Budowa boisk treningowych to świetna idea, jakie są realne szanse na taką inwestycję?

- Klub jest wspierany przez samego Burmistrza, Pan Józef Grzegorza  Kurek który  jest naszym kibicem i dokłada wszelkich starań do należytego  funkcjonowania naszego klubu. Dużą pomoc otrzymujemy  również od Radnych Mszczonowa na czele z  Przewodniczącym Panem Łukaszem Koperskim .

Wierzymy, że z pomocą tak doświadczonych i kompetentnych ludzi uda nam się sfinalizować te inwestycję.

Mówił Pan również o sponsorach – czy łatwo jest pozyskać sponsorów do naszego klubu?

- Posiadamy kilku bardzo ważnych Partnerów biznesowych, bez których funkcjonowanie klubu nie byłoby możliwe. Wspierają nas  firmy  działające na terenie Gminy które umożliwiają nam rozwój  działalności  gospodarczej wykonywanej przez pracowników klubu  z której zyski  przeznaczone są w całości  na działalność statutową klubu.
Jednak chcąc rozwijać nasz klub musimy iść dalej i pozyskać dodatkowe środki. Wiele osób wspierających działania klubu pojawia się dopiero, kiedy drużyna odnosi sukcesy. Bez tego jest ciężko.

Co raz więcej firm ma natomiast świadomość, że wspierając lokalny klub, mogą zyskać wiele więcej niż tradycyjną reklamą. Przewaga  nad tradycyjną formą reklamy polega na tym, że odbiorca nie ma możliwości wyłączenia tej reklamy.  Logo firm współpracujących z nami widnieją na stadionie, stronie internetowej i na koszulkach naszych zawodników. W tym roku planujemy szereg pakietów dla partnerów biznesowych i wierzymy, że zwiększy to zainteresowanie. Rozpoczynamy mocne działania w mediach społecznościowych, z meczy są robione relacje fotograficzne, strona internetowa i facebookowa żyje. Miesięcznie naszą stronę odwiedza blisko 1800 osób z Mszczonowa, to ponad 10% mieszkańców całej gminy Mszczonów.

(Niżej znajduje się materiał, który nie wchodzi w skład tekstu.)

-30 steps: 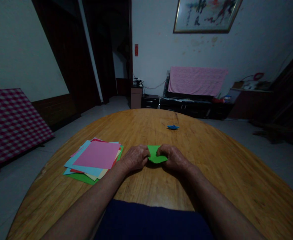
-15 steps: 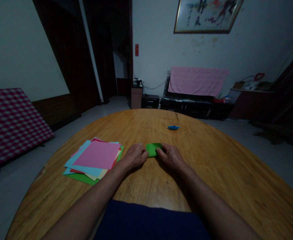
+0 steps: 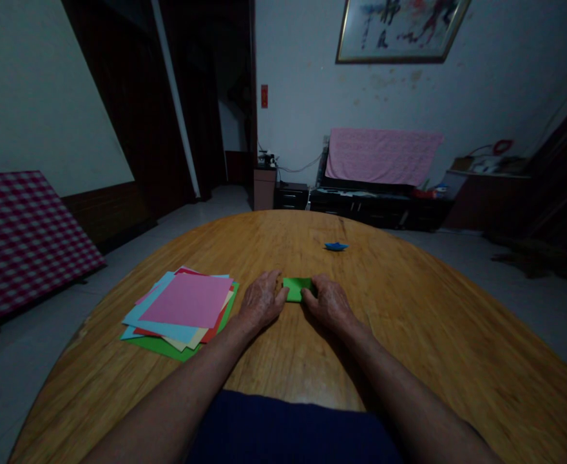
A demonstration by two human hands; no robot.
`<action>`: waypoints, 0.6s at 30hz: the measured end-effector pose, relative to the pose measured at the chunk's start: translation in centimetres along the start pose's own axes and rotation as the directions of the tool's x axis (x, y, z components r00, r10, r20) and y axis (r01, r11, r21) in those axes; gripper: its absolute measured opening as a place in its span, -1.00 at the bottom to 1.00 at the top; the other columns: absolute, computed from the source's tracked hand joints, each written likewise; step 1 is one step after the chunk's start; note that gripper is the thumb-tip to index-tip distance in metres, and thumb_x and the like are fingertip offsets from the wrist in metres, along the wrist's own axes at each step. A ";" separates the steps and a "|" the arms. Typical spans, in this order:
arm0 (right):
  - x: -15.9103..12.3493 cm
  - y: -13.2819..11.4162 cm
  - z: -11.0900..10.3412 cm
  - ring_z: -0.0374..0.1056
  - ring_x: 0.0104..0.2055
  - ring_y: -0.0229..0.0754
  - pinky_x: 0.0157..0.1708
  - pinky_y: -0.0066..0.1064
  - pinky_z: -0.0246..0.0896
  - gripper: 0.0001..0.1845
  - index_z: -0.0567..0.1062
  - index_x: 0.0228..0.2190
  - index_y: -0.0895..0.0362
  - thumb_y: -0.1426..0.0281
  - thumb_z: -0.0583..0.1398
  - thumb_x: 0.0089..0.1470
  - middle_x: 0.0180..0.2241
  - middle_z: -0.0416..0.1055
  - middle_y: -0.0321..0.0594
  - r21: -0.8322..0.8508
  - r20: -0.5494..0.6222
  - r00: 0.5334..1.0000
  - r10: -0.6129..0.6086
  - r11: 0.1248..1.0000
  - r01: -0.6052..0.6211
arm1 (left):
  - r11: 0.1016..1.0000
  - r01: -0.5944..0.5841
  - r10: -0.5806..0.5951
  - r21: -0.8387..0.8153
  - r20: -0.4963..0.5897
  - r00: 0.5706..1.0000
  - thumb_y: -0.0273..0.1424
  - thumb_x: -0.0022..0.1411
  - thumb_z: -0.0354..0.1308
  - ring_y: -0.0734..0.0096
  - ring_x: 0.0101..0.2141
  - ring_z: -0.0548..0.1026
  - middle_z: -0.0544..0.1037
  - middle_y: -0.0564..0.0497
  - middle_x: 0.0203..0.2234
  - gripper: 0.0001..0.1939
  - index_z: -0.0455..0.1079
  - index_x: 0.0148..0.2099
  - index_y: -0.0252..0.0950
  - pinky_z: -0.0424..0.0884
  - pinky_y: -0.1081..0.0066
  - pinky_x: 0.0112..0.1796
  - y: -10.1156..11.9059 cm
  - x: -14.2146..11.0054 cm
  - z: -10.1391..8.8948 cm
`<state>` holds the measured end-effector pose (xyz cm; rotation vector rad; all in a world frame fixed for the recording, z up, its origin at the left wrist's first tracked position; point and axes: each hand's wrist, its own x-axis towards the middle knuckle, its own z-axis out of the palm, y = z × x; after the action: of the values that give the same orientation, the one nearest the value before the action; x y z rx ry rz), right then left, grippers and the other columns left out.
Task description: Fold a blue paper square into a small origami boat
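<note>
A small folded piece of green paper (image 3: pixel 297 288) lies flat on the round wooden table (image 3: pixel 433 335) in front of me. My left hand (image 3: pixel 260 301) presses on its left edge with curled fingers. On the paper's right edge rests my right hand (image 3: pixel 329 299), its fingers bent and pressing down. Both hands hold the paper against the tabletop.
A loose stack of coloured paper sheets (image 3: pixel 182 309), pink on top, lies to the left of my hands. A small blue folded paper figure (image 3: pixel 336 245) sits farther back on the table. Beyond the table are a low cabinet with a pink cloth (image 3: pixel 383 154) and a checked board (image 3: pixel 22 232).
The green paper went from lifted and wider between my fingers to a smaller folded piece pressed flat on the table. Both hands moved slightly forward.
</note>
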<state>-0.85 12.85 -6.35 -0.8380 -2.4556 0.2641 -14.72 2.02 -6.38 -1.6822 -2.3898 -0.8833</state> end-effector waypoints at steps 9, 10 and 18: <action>0.0 0.8 0.9 0.25 -0.23 -0.07 -0.24 -0.31 0.14 -0.80 0.41 -0.32 0.23 0.43 0.11 -0.06 -0.27 0.35 -0.01 0.012 -0.016 0.997 -0.077 0.997 0.077 | 0.970 -0.170 0.145 0.171 0.148 0.978 -0.31 0.28 -0.05 0.26 -0.21 0.40 0.43 -0.08 -0.28 -0.71 0.50 -0.24 -0.26 0.33 0.35 -0.24 0.9 -0.4 -0.8; 0.0 0.8 0.9 0.25 -0.18 -0.05 -0.19 -0.29 0.14 -0.75 0.40 -0.28 0.25 0.43 0.12 -0.06 -0.22 0.34 0.03 0.012 -0.026 0.997 -0.078 0.997 0.079 | 0.970 -0.172 0.147 0.173 0.148 0.978 -0.31 0.28 -0.05 0.27 -0.21 0.39 0.43 -0.08 -0.27 -0.71 0.49 -0.22 -0.26 0.32 0.35 -0.24 0.9 -0.4 -0.8; 0.4 0.0 -0.1 0.24 -0.19 -0.04 -0.17 -0.29 0.12 -0.83 0.41 -0.36 0.19 0.40 0.14 -0.08 -0.27 0.36 -0.03 -0.041 0.060 0.998 -0.028 0.999 0.030 | 0.977 -0.152 0.128 0.149 0.154 0.980 -0.31 0.26 -0.02 0.26 -0.18 0.38 0.41 -0.09 -0.25 -0.74 0.47 -0.19 -0.26 0.32 0.32 -0.17 0.6 -0.2 -0.5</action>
<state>-1.01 13.10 -6.13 -0.8227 -2.5348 0.2311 -14.22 1.79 -5.79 -1.8801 -2.3203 -0.5506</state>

Gdyby miał Pan ocenić grę Mszczonowianki w skali 0-10?

- Od oceny gry jest trener zespołu, mieliśmy w tym sezonie kilka świetnych meczy i kilka wypadków przy pracy. Nasi zawodnicy potrafią pokazać piękny futbol, pełny umiejętności indywidualnych oraz gry zespołowej. W połowie sezonu zajmujemy 7  miejsce w tabeli. Nie jest to wynik, który nas satysfakcjonuje, lecz rywale stoją na wysokim poziomie. Mamy ambicję aby ten sezon kończyć w pierwszej trójce i dołożymy do tego wszelkich starań. Mamy świetnych zawodników, gotowych do poświęceń oraz fantastycznego trenera z bardzo dużym doświadczeniem.

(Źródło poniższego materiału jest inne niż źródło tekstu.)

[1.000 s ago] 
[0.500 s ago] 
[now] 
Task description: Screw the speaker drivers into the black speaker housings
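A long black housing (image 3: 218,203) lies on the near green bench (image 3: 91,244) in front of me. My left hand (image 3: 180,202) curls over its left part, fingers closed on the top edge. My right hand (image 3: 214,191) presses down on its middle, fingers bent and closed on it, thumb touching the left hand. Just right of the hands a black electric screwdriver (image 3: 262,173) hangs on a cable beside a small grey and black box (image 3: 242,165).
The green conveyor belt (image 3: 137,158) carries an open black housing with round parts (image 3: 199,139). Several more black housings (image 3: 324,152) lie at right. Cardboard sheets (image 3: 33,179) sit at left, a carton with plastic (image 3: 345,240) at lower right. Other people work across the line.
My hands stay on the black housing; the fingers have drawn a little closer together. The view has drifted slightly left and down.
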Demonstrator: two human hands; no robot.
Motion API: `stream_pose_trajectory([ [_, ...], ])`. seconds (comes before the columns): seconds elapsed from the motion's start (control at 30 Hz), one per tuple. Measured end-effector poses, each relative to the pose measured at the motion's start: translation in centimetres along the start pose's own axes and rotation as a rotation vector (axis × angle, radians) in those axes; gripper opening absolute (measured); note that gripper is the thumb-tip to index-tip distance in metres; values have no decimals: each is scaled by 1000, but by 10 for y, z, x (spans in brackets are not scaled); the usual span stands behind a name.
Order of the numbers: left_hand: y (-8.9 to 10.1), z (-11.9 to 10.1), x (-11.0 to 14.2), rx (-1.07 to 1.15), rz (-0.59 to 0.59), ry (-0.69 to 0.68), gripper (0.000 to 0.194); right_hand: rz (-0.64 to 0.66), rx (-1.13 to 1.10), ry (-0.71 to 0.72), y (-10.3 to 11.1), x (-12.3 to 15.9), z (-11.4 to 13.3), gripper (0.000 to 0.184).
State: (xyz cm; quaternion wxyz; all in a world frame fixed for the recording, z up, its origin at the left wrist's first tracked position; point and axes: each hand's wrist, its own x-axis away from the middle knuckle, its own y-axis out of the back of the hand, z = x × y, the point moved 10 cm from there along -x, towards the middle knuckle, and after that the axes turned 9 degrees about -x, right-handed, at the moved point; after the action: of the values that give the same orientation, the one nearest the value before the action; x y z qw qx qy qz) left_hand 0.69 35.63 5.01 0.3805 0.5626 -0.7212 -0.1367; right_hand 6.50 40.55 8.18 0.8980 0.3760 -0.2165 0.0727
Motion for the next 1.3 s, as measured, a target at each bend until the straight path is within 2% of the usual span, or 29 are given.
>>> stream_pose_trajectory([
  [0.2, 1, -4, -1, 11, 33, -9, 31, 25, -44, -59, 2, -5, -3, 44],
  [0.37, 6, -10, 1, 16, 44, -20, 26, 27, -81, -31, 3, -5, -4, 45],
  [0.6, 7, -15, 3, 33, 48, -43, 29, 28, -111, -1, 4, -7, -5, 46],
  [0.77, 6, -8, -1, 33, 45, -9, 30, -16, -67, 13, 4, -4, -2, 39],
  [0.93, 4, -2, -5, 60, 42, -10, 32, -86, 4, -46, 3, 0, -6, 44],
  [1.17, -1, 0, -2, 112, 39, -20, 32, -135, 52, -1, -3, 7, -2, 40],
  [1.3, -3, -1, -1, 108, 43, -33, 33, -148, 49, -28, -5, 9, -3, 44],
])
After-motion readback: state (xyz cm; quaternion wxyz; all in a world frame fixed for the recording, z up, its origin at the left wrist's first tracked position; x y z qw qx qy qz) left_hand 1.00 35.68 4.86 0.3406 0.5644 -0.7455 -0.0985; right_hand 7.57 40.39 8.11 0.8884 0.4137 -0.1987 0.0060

Czego więc potrzeba w Mszczonowie, aby uzyskać awans do III Ligi?

- Potrzeba tego o czym dżentelmeni nie mówią. Mówiąc prościej –  dalszy rozwój  istniejącej działalności gospodarczej. Musimy inwestować w młodzież, która będzie stanowiła mocne rezerwy oraz w szkolenie obecnych zawodników, aby z każdym treningiem osiągali wyższy poziom umiejętności. To wszystko kosztuje. Chcielibyśmy również aby na meczach zjawiali się mieszkańcy naszego miasta. Panie zawsze mają darmowy wstęp, dla panów bilet kosztuje 5zł, to taka mała cegiełka w budowie klubu.

Tego właśnie życzymy, a czego Pan życzy sobie i klubowi?

- Przede wszystkim życzę nam wszystkim – samorządowcom, mieszkańcom, dzieciom, rodzicom, trenerom i piłkarzom, żebyśmy czuli satysfakcję i radość z zaangażowania w działalność klubu. Wtedy będziemy jedną drużyną, która może zdziałać bardzo wiele.


Komentarze

Twój nick: WYŚLIJ

Publikowane komentarze są prywatnymi opiniami użytkowników. KS Mszczonowianka nie ponosi odpowiedzialności za treść komentarzy.


Brak komentarzy.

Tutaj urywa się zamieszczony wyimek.